Work item: Check each line below for "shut" and report how many have it, nothing else.

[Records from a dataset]
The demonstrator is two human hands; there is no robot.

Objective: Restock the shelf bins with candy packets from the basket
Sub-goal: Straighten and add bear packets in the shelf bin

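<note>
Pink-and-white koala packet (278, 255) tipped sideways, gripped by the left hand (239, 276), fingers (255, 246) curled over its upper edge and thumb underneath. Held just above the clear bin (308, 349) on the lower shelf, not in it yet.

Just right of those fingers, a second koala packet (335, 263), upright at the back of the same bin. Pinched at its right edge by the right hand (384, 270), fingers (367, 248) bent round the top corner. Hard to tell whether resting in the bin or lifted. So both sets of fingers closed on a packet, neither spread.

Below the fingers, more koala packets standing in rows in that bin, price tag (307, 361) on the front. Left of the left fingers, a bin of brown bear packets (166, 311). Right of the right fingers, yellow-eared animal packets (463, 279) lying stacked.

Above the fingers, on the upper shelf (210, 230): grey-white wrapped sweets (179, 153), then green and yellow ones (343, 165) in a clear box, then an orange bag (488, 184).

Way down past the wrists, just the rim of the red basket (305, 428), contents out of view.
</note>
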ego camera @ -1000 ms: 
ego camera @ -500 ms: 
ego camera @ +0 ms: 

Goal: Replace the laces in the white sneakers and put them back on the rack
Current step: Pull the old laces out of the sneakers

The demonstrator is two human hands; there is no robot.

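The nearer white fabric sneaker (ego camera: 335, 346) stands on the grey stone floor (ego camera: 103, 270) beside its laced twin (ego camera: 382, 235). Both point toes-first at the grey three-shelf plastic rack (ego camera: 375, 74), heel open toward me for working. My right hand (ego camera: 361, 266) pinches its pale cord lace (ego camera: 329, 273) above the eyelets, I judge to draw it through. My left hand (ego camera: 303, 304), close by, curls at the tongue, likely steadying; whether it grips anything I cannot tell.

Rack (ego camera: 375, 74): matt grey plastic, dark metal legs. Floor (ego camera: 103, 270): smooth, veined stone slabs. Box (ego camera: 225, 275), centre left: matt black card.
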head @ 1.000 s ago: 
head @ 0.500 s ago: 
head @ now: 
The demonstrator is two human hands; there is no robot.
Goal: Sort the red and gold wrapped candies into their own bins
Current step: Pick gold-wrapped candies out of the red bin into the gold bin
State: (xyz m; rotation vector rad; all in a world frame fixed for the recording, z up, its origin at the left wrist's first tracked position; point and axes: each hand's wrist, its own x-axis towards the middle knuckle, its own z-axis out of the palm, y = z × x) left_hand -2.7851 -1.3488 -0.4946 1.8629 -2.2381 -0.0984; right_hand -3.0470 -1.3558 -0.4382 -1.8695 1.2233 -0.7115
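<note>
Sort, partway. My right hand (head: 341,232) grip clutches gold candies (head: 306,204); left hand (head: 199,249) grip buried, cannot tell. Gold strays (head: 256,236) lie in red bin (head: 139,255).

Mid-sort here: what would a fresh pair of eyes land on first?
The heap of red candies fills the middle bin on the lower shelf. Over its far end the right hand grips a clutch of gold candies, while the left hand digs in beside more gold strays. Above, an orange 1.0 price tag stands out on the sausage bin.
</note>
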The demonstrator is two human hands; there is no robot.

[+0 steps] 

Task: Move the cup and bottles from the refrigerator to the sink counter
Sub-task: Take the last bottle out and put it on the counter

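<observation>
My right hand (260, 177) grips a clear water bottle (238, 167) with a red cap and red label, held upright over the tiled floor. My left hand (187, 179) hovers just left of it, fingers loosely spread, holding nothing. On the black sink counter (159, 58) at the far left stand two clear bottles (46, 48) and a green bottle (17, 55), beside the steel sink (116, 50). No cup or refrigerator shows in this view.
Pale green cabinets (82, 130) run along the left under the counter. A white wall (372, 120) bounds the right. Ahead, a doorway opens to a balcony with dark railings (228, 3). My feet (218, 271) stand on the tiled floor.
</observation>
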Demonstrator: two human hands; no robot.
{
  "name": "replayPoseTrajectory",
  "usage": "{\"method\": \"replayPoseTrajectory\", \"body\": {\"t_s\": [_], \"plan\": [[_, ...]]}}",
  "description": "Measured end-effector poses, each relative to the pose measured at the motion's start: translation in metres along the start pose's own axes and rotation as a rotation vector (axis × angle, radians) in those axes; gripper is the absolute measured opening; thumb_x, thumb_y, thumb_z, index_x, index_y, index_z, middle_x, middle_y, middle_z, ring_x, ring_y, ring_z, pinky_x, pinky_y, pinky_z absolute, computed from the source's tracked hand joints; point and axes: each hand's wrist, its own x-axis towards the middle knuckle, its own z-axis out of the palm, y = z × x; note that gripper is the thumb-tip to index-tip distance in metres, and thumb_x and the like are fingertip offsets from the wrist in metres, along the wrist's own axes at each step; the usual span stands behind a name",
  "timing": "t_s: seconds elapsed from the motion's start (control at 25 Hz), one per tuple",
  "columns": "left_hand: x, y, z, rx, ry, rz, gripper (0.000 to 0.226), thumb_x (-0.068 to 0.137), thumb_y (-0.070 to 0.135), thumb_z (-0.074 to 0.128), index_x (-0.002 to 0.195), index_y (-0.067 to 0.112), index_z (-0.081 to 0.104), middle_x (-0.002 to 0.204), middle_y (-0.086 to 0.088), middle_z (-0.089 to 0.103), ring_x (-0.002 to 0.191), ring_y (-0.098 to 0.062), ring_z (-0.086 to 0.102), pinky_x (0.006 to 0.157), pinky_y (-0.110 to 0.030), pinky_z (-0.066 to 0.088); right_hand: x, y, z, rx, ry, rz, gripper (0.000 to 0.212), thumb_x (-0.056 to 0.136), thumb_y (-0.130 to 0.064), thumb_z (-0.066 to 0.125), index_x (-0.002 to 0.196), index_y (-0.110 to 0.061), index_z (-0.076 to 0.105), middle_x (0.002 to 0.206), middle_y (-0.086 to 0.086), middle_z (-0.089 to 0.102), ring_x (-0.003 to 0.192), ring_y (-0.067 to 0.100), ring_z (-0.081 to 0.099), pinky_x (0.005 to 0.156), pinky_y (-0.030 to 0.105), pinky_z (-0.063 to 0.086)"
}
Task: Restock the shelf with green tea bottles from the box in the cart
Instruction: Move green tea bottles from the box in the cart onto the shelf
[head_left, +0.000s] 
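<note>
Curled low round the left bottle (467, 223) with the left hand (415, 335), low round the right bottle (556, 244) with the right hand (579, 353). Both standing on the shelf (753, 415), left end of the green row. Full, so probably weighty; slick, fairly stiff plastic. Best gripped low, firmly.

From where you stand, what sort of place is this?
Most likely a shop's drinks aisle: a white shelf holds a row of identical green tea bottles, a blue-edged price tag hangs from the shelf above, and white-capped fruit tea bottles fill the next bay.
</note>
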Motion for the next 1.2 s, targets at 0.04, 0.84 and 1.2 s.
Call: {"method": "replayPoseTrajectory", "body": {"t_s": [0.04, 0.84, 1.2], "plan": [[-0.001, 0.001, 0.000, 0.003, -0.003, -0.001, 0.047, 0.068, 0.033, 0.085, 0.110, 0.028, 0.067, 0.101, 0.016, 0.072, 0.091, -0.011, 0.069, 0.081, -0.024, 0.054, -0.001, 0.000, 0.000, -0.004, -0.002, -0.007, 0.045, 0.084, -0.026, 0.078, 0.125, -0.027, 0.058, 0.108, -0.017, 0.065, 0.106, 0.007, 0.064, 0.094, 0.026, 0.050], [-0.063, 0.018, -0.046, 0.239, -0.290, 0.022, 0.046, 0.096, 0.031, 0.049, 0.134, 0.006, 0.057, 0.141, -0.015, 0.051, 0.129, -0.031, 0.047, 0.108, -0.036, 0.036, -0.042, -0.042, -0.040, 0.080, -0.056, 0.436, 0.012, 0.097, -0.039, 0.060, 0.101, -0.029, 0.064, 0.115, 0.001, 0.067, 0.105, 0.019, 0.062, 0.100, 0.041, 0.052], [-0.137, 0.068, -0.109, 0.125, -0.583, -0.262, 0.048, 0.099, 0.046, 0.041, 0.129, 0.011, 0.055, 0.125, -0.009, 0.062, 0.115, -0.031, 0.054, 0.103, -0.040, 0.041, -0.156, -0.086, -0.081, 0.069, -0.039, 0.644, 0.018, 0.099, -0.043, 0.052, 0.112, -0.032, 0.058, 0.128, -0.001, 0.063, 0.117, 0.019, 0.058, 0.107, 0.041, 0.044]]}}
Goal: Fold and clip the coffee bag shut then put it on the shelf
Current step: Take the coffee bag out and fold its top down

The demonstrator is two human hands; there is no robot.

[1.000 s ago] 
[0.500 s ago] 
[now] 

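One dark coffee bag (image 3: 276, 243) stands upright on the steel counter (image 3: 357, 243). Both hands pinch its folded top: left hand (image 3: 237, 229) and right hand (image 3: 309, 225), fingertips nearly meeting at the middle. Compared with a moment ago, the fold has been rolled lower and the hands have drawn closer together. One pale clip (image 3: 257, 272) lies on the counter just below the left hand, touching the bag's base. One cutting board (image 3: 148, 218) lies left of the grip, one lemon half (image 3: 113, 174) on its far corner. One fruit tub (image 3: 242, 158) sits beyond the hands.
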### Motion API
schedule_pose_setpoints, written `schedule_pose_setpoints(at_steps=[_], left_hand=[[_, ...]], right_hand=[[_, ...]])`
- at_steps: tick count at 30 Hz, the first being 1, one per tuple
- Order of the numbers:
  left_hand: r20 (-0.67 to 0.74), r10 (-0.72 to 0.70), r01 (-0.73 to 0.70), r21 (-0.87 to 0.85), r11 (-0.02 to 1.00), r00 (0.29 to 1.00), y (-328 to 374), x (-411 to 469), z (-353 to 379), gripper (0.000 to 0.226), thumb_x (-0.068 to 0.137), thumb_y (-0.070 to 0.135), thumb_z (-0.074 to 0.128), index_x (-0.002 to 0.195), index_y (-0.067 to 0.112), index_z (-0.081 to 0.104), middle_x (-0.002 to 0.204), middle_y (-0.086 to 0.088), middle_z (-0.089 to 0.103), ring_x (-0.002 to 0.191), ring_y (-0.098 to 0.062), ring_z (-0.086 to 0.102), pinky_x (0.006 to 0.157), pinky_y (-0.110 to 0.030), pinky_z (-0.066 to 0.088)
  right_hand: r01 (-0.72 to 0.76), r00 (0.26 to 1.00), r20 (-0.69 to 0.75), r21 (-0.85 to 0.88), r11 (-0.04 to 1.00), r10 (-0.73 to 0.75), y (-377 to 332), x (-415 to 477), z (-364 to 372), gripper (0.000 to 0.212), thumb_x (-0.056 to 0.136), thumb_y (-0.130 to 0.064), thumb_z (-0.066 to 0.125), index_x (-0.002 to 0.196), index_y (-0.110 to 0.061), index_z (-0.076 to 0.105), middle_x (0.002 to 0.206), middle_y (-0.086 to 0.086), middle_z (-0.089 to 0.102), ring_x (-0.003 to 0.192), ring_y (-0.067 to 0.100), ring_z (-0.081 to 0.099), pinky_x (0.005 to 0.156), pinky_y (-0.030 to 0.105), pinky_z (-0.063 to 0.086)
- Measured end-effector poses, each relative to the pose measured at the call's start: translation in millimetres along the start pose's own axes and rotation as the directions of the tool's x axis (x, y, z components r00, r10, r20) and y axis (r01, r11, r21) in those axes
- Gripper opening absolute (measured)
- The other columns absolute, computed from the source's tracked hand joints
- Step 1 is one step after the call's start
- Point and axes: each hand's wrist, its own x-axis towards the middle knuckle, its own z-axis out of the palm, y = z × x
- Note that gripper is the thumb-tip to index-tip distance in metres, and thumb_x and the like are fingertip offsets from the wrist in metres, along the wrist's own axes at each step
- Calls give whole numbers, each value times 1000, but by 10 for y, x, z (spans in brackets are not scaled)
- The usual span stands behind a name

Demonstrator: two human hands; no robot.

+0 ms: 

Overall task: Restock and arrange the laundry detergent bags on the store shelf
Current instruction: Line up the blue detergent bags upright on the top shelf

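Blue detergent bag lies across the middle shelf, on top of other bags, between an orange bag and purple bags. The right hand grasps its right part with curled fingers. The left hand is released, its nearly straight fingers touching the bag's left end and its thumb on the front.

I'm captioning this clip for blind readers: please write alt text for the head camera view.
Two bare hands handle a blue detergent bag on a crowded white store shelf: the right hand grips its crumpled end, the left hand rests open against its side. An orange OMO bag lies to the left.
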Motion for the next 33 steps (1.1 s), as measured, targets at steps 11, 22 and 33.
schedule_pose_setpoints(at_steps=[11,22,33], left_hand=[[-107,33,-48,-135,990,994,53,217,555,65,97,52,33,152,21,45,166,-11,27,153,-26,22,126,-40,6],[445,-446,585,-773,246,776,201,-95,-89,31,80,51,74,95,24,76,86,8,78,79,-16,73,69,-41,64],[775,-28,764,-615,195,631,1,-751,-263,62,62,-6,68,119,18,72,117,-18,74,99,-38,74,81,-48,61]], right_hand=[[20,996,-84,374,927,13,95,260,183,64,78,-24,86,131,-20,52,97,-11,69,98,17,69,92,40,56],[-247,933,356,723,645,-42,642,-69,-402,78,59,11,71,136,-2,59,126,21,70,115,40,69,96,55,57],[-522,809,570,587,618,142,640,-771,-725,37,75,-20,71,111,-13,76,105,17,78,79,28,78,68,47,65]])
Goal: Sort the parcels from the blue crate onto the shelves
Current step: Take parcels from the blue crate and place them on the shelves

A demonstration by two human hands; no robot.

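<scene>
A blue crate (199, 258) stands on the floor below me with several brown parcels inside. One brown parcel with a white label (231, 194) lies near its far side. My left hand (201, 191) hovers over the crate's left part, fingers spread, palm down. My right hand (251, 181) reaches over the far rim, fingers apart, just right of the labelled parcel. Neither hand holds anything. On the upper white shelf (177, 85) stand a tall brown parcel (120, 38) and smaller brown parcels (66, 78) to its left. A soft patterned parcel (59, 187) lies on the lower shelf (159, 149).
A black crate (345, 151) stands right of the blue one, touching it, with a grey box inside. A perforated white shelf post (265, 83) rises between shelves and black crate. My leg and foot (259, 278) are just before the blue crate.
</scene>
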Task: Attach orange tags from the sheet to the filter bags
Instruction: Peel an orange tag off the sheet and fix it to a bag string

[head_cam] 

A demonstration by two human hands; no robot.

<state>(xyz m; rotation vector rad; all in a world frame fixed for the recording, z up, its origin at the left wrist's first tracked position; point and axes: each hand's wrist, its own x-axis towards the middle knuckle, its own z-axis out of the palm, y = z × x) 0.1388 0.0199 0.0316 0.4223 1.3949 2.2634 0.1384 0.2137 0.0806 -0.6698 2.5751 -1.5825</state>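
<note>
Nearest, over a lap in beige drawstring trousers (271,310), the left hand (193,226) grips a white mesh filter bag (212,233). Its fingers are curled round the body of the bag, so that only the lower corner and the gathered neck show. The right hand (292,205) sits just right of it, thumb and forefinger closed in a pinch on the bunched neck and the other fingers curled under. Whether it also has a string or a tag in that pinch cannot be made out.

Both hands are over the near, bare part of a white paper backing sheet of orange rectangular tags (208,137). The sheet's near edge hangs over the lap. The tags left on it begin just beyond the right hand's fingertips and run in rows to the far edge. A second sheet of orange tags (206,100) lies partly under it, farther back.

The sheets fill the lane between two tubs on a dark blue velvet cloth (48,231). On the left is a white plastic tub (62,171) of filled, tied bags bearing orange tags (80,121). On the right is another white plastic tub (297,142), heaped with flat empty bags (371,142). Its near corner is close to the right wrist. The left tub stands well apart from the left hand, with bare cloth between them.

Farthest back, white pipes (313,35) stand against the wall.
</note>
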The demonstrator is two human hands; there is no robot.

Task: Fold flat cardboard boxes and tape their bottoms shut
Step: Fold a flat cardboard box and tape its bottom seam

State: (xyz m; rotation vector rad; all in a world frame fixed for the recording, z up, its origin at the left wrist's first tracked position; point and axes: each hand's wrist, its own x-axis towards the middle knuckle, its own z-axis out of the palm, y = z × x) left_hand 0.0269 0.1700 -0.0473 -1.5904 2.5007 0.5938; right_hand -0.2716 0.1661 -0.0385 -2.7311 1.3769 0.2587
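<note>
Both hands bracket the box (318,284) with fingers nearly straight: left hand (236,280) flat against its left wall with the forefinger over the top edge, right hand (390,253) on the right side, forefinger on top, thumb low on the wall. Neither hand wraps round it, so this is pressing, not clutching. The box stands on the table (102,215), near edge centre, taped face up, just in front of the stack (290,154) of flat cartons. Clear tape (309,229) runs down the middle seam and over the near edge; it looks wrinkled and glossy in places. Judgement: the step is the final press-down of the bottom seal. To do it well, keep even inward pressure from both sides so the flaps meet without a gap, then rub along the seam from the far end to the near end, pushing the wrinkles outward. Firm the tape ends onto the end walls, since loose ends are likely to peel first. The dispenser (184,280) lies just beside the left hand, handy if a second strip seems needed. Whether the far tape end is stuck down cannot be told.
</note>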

Answer section: 2